Following Wayne Couzens’ sentencing, the Met Police was roundly criticised for offering safety advice to women such as hailing down a bus or knocking on a stranger’s door if they felt unsafe on the streets.

It also advised women to question or even run away from a police officer if they felt threatened. Such advice, women argued, focused on changing women’s behaviour rather than tackling mistrust of the Met and the attitudes and actions of violent perpetrators. 

Now, the Home Office has backed a women’s safety app which – once again – focuses on women’s behaviour rather than men who commit rape and sexual violence. The app allows users to track a friend’s journey home, alerting them if they stray from an agreed path or if they don’t move for three minutes. 

Writing in the Guardian, journalist Rhiannon Lucy Cosslett said that the app “simply codifies the safety behaviour in which women already engage: ‘text me when you get home’.” 

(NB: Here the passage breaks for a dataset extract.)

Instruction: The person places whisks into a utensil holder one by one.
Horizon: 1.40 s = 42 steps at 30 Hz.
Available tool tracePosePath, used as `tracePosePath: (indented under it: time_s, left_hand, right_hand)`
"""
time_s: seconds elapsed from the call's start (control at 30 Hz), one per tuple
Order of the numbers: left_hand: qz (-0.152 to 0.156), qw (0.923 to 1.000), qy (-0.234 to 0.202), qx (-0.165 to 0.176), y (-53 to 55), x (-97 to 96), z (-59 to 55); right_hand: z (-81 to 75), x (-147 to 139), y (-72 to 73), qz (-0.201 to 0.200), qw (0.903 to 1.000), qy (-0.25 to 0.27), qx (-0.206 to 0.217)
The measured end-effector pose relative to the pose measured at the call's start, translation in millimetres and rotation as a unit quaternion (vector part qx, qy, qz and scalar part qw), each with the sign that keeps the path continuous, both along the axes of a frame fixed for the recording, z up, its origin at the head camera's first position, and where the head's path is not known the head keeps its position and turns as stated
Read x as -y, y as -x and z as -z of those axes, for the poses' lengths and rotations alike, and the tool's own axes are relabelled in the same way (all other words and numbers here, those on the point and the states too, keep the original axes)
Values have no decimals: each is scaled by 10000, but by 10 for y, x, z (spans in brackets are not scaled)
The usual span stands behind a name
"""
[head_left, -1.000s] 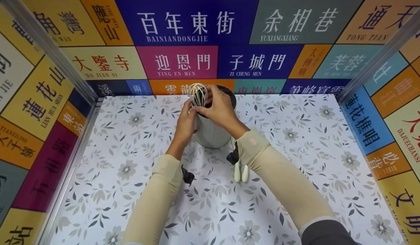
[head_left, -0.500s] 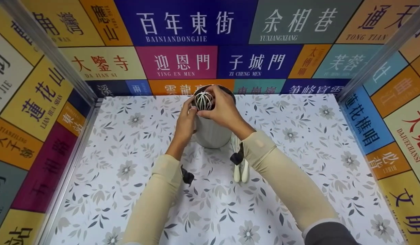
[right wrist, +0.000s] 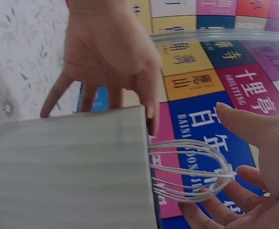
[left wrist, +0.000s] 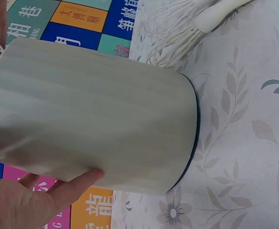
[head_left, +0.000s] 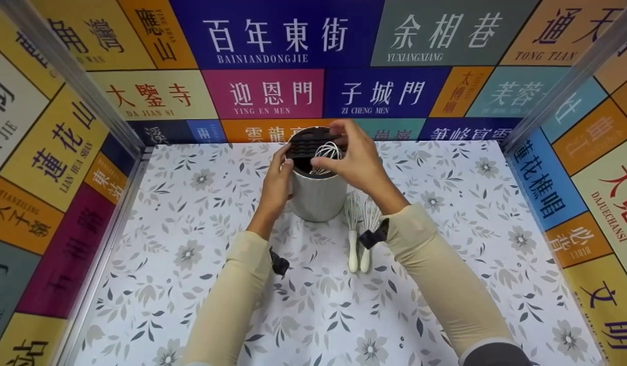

The Centre for Women’s Justice issued judicial review proceedings last month to challenge the failure of the Home Secretary to place the inquiry on a statutory footing and its very narrow scope. “To view this issue through the lens of Wayne Couzens alone, means the opportunity to fix the systemic issues that leave women vulnerable to these officers, will be missed,” the Centre said.

“The Met needs to open their doors and admit the issues with racism and misogyny, because if they don’t admit it, they won’t be able to change anything,” Klingler told Byline Times. “It has to be open, it needs to relook at training, vetting and recruitment processes. Right now, the Met’s reputation is more important than my safety. Until that priority changes, nothing will get better.”